§ TASK REQUIREMENTS: Please retype the records below exactly as they appear, but leave out the pictures.

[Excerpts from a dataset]

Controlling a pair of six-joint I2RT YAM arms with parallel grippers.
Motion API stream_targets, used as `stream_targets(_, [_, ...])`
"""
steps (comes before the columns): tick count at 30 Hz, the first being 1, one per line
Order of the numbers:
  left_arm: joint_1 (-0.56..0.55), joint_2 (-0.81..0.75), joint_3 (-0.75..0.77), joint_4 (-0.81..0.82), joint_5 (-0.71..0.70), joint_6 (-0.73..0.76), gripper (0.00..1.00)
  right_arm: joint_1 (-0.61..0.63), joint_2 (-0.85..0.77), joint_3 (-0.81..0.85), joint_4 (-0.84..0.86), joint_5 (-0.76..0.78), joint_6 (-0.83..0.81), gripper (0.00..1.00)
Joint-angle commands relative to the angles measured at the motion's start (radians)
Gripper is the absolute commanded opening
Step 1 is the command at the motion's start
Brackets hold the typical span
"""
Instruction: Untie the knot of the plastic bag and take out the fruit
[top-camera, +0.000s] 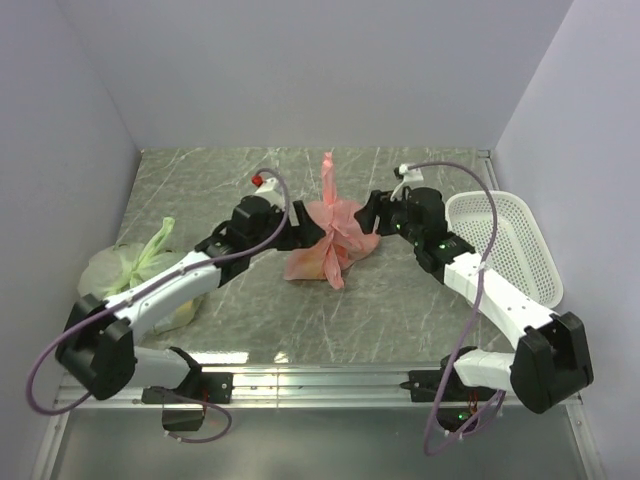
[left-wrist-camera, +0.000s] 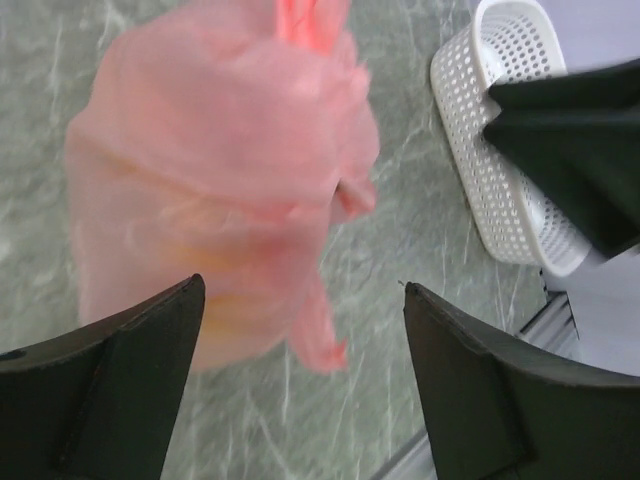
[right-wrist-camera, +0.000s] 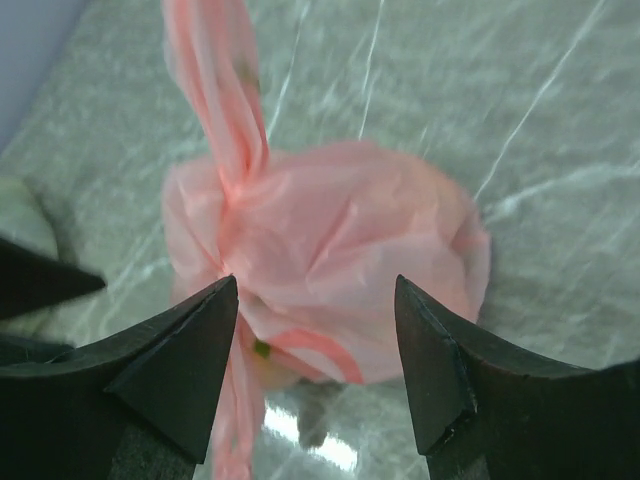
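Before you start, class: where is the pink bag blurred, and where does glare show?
Left wrist: the plastic bag is smeared, the basket sharper. Right wrist: bag soft, glare patch on the table below it. Top external: bag crisper, glare along table's near edge.

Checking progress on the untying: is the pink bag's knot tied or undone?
Tied: the knot stands as one twisted pink strand, and the pink plastic bag is closed around its contents.

The plastic bag (top-camera: 335, 232) is thin, crinkly, translucent plastic on a glossy marbled table (top-camera: 400, 310).
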Motion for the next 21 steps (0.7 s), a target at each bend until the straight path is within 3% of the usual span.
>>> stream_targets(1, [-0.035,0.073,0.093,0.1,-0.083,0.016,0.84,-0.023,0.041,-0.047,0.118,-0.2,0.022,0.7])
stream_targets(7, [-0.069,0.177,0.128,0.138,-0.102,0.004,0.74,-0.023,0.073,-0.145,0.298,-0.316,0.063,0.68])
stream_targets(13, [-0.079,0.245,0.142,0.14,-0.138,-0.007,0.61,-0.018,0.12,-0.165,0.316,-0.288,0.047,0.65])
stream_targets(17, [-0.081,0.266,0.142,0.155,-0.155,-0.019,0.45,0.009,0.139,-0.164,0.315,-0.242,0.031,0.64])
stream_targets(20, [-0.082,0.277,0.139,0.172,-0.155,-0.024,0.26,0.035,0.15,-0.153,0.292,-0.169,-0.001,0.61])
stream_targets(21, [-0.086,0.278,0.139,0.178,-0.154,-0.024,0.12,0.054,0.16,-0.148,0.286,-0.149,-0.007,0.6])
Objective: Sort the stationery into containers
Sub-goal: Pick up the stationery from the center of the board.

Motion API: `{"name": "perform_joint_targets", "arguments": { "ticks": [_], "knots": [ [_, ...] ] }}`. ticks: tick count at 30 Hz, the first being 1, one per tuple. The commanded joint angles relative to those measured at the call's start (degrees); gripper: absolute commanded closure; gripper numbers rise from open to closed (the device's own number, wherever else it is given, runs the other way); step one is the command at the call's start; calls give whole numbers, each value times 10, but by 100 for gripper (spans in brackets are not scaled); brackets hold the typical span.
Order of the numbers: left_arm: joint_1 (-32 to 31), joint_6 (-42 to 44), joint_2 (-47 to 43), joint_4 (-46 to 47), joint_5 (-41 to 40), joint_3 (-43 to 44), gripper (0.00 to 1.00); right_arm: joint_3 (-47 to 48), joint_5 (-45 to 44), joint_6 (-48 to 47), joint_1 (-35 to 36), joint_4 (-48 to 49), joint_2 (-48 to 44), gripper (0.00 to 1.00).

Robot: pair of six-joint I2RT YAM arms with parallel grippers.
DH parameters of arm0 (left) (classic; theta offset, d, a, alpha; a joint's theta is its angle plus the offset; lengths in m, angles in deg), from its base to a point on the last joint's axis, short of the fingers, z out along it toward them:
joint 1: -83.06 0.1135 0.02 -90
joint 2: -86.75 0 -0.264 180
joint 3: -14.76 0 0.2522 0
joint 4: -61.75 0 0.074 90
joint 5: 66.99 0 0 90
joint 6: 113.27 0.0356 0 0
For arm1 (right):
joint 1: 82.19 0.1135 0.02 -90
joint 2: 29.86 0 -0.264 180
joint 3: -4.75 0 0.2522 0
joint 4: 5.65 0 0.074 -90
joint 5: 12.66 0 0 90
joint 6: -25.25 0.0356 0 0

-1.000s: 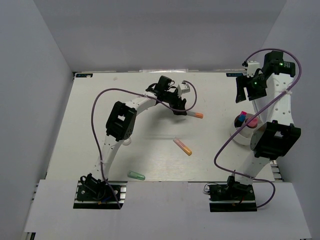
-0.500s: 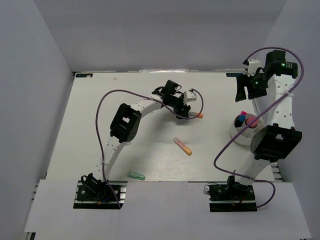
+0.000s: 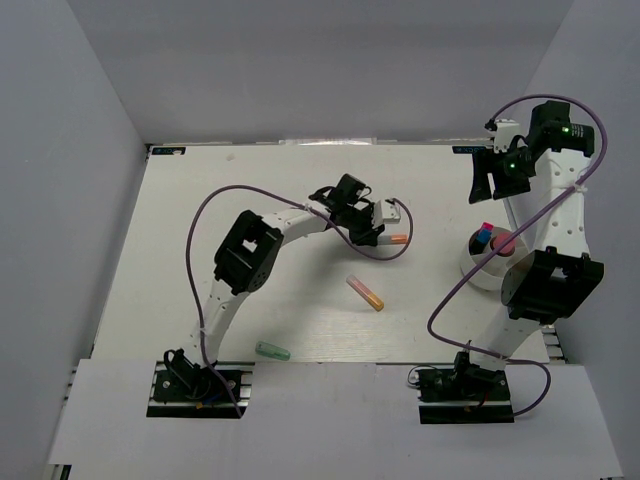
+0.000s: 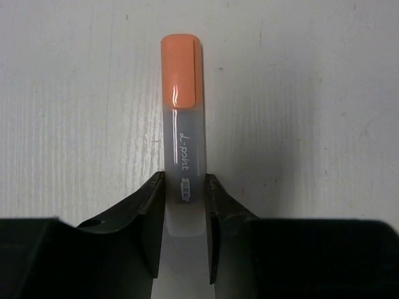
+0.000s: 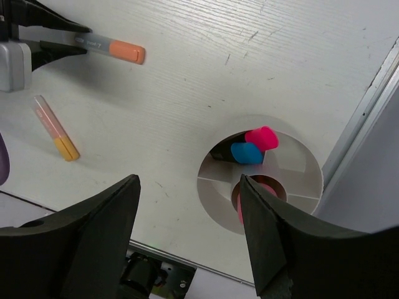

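Observation:
A marker with a clear body and an orange cap [image 4: 181, 68] lies on the white table, seen from above as the marker [image 3: 397, 240] at centre right. My left gripper [image 4: 184, 180] is shut on its clear body, one finger pressed on each side. The left gripper [image 3: 376, 226] is low at the table. My right gripper [image 5: 187, 237] is open and empty, high above the white round container [image 5: 215, 202]. That container [image 3: 475, 268] holds a pink marker [image 5: 262, 137], a blue one [image 5: 246, 152] and a black one. A pink-and-orange marker [image 3: 365, 293] and a green marker [image 3: 272, 351] lie loose.
The container has inner dividers, and a pink piece [image 5: 240, 205] sits in its middle well. The right arm's elbow [image 3: 548, 283] hangs over part of the container. Purple cables loop off both arms. Grey walls close in the table on three sides.
The left gripper slid right over the orange-capped marker and its jaws closed onto the marker's body. The right arm has barely moved.

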Motion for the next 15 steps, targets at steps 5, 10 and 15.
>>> {"name": "perform_joint_targets", "arguments": {
  "ticks": [5,10,15],
  "knots": [
    [7,-65,-92,16,-53,-152,88,-25,44,15,3,-2,-30,29],
    [13,-173,-213,127,-72,-255,99,-63,106,37,10,-3,-32,28],
    [7,-246,-324,179,-54,-339,100,-81,199,67,13,-3,-24,25]
  ]
}}
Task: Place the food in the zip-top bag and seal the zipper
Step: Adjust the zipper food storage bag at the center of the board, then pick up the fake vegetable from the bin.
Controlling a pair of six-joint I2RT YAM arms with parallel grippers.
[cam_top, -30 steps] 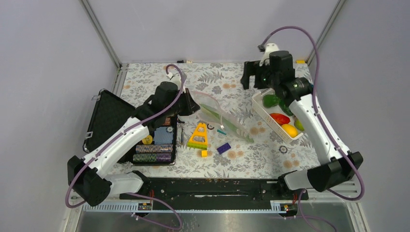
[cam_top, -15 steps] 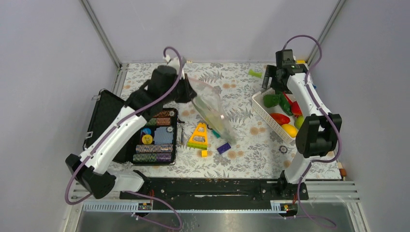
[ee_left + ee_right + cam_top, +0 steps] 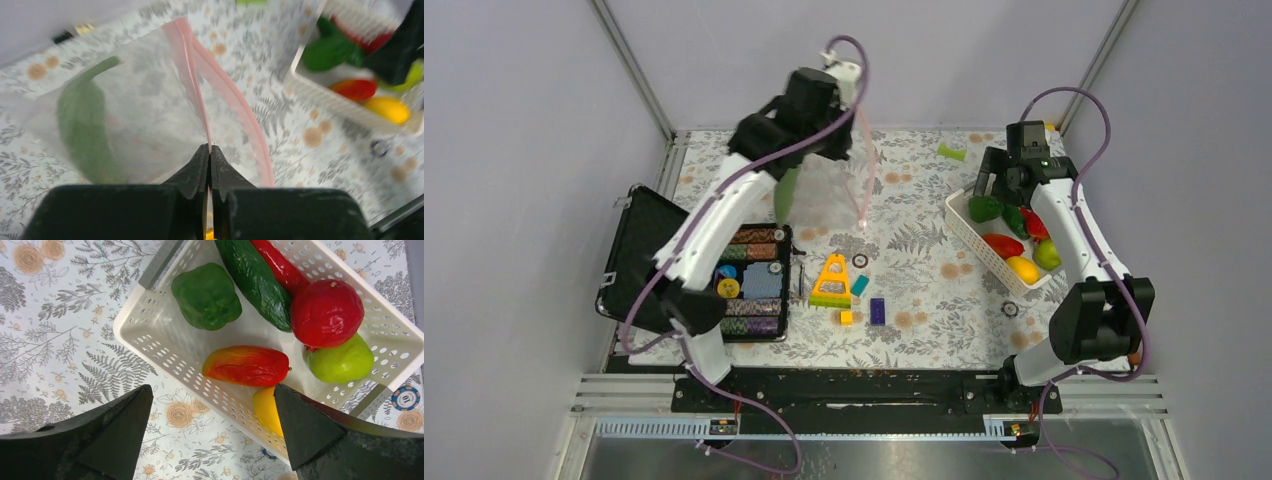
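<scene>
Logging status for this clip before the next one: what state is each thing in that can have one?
left gripper: shut on the zip-top bag at its mouth edge.
zip-top bag: hanging from that gripper, one green vegetable inside.
zipper: unsealed, strips parted.
right gripper: open, above the basket.
basket: holds several food pieces, not bagged.
black case: lid open.

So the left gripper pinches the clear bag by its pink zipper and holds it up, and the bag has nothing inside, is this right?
Not quite. The zip-top bag is not empty: the left wrist view shows a long green cucumber inside it. The rest holds: the left gripper pinches the pink zipper, bag lifted.
</scene>
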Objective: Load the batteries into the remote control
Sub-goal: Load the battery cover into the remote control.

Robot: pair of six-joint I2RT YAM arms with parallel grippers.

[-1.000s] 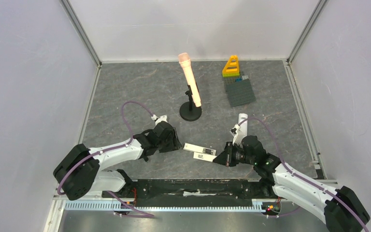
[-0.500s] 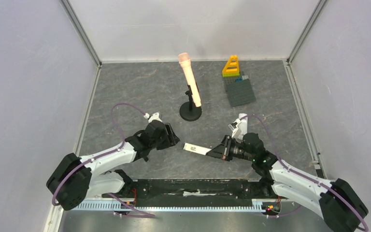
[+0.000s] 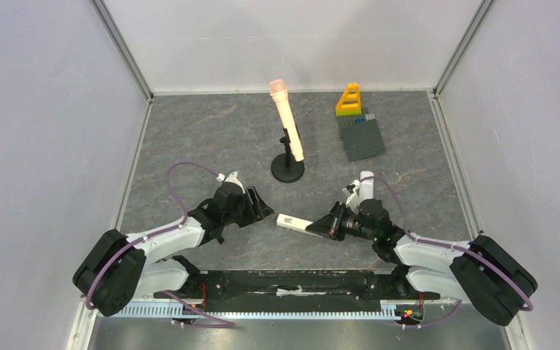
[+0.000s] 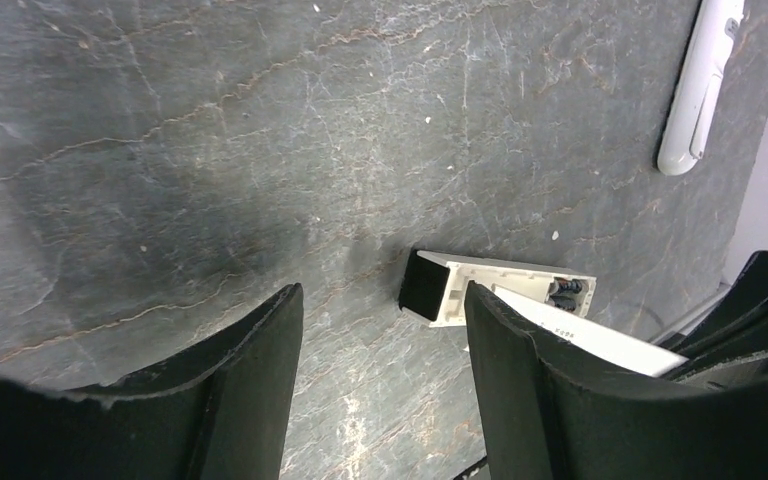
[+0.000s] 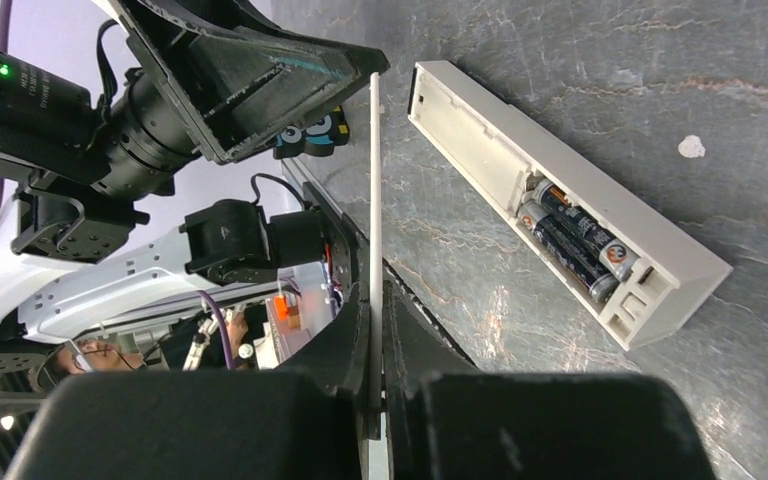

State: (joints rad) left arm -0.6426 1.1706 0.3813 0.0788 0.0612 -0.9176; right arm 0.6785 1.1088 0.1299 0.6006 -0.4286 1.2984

§ ANSWER BELOW:
Controlling a pair of six-joint I2RT YAM arms with parallel grippers.
Motion API stream_targets, used as `stream_targets(_, [_, ...])`
"""
steps (comes before the columns): tick count at 30 Hz, the first being 1, one per line
Order of the numbers:
  left_arm: joint_1 (-0.56..0.55), joint_2 (-0.81..0.75), joint_3 (-0.75..0.77), joint_4 (-0.81..0.82), joint_5 (-0.71..0.70), joint_6 (-0.73..0.76), gripper (0.00..1.00)
  right_arm: joint_1 (-0.61..0.63), joint_2 (-0.85..0.77), joint_3 (-0.81..0.85), joint_4 (-0.84..0.86), joint_5 (-0.76..0.78), joint_6 (-0.83..0.81), gripper (0.00..1.00)
Joint-angle commands relative to the angles measured at the motion's start (radians)
Gripper is the absolute commanded opening
Step 1 is the command at the motion's start
Brackets hold the typical span
"""
Instruction: Untie the knot of the plastic bag and take out the fruit
[top-camera, +0.000s] 
[left-wrist-camera, +0.000s] 
[right-wrist-camera, +0.000s] 
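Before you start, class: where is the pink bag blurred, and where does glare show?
Left wrist: the plastic bag is smeared, the basket sharper. Right wrist: bag soft, glare patch on the table below it. Top external: bag crisper, glare along table's near edge.

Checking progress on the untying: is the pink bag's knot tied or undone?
Tied: the knot stands as one twisted pink strand, and the pink plastic bag is closed around its contents.

The plastic bag (top-camera: 335, 232) is thin, crinkly, translucent plastic on a glossy marbled table (top-camera: 400, 310).
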Motion for the next 21 steps (0.7 s), a target at each bend until the straight path is within 3% of the usual span.
>>> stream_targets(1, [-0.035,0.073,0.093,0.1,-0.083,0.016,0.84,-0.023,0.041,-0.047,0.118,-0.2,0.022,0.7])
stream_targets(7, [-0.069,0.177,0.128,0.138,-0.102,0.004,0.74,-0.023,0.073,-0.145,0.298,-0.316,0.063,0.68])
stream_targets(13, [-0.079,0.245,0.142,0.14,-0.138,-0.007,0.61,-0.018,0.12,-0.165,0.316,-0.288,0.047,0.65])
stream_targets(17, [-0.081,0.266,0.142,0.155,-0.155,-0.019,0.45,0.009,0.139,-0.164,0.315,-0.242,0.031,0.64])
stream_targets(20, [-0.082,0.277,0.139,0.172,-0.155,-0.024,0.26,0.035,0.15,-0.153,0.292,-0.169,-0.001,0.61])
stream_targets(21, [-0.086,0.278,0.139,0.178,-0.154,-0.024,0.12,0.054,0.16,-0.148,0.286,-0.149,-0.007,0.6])
Objective: Sort the stationery into containers
Sub-goal: Pick up the stationery from the center of the board.

Motion API: `{"name": "perform_joint_targets", "arguments": { "ticks": [_], "knots": [ [_, ...] ] }}`. ticks: tick count at 30 Hz, the first being 1, one per tuple. The commanded joint angles relative to those measured at the call's start (degrees); gripper: absolute commanded closure; gripper numbers rise from open to closed (the device's own number, wherever else it is given, runs the other way); step one is the command at the call's start; calls give whole numbers, each value times 10, but by 100 for gripper (spans in brackets are not scaled); brackets hold the typical span.
Order of the numbers: left_arm: joint_1 (-32 to 31), joint_6 (-42 to 44), joint_2 (-47 to 43), joint_4 (-46 to 47), joint_5 (-41 to 40), joint_3 (-43 to 44), gripper (0.00 to 1.00); right_arm: joint_3 (-47 to 48), joint_5 (-45 to 44), joint_6 (-48 to 47), joint_1 (-35 to 36), joint_4 (-48 to 49), joint_2 (-48 to 44), gripper (0.00 to 1.00).

Robot: pair of six-joint I2RT YAM arms with parallel grippers.
DH parameters of arm0 (left) (classic; theta offset, d, a, alpha; a joint's theta is its angle plus the offset; lengths in m, angles in deg), from its base to a point on the last joint's axis, short of the fingers, z out along it toward them:
joint 1: -83.06 0.1135 0.02 -90
joint 2: -86.75 0 -0.264 180
joint 3: -14.76 0 0.2522 0
joint 4: -61.75 0 0.074 90
joint 5: 66.99 0 0 90
joint 6: 113.27 0.0356 0 0
For arm1 (right):
joint 1: 82.19 0.1135 0.02 -90
joint 2: 29.86 0 -0.264 180
joint 3: -4.75 0 0.2522 0
joint 4: 5.65 0 0.074 -90
joint 5: 12.66 0 0 90
joint 6: -25.25 0.0356 0 0

-1.000s: 
-0.500s: 
+0.000s: 
+0.000s: 
+0.000s: 

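Observation:
A marker with a clear body and an orange cap [image 4: 181, 68] lies on the white table, seen from above as the marker [image 3: 397, 240] at centre right. My left gripper [image 4: 184, 180] is shut on its clear body, one finger pressed on each side. The left gripper [image 3: 376, 226] is low at the table. My right gripper [image 5: 187, 237] is open and empty, high above the white round container [image 5: 215, 202]. That container [image 3: 475, 268] holds a pink marker [image 5: 262, 137], a blue one [image 5: 246, 152] and a black one. A pink-and-orange marker [image 3: 365, 293] and a green marker [image 3: 272, 351] lie loose.
The container has inner dividers, and a pink piece [image 5: 240, 205] sits in its middle well. The right arm's elbow [image 3: 548, 283] hangs over part of the container. Purple cables loop off both arms. Grey walls close in the table on three sides.
The left gripper slid right over the orange-capped marker and its jaws closed onto the marker's body. The right arm has barely moved.
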
Motion for the next 15 steps, targets at steps 5, 10 and 15.
>>> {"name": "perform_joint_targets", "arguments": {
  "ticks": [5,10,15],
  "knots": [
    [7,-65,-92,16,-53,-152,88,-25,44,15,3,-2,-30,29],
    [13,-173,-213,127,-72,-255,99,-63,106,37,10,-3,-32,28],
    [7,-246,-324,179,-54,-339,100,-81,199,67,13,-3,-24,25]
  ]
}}
Task: Place the food in the zip-top bag and seal the zipper
Step: Adjust the zipper food storage bag at the center of the board, then pick up the fake vegetable from the bin.
Controlling a pair of six-joint I2RT YAM arms with parallel grippers.
[cam_top, -30 steps] 
[cam_top, -15 steps] 
[ee_left + ee_right + cam_top, +0 steps] 
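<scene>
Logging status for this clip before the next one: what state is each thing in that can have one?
left gripper: shut on the zip-top bag at its mouth edge.
zip-top bag: hanging from that gripper, one green vegetable inside.
zipper: unsealed, strips parted.
right gripper: open, above the basket.
basket: holds several food pieces, not bagged.
black case: lid open.

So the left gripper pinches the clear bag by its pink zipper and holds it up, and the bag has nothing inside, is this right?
Not quite. The zip-top bag is not empty: the left wrist view shows a long green cucumber inside it. The rest holds: the left gripper pinches the pink zipper, bag lifted.
</scene>
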Objective: Load the batteries into the remote control
Sub-goal: Load the battery cover into the remote control.

Robot: pair of six-joint I2RT YAM arms with parallel grippers.

[-1.000s] 
[-0.500s] 
[+0.000s] 
[+0.000s] 
[+0.000s] 

State: (joints rad) left arm -0.6426 1.1706 0.3813 0.0788 0.0612 -0.9176; right arm 0.6785 1.1088 0.1299 0.6006 -0.4286 1.2984

The submitted response is complete.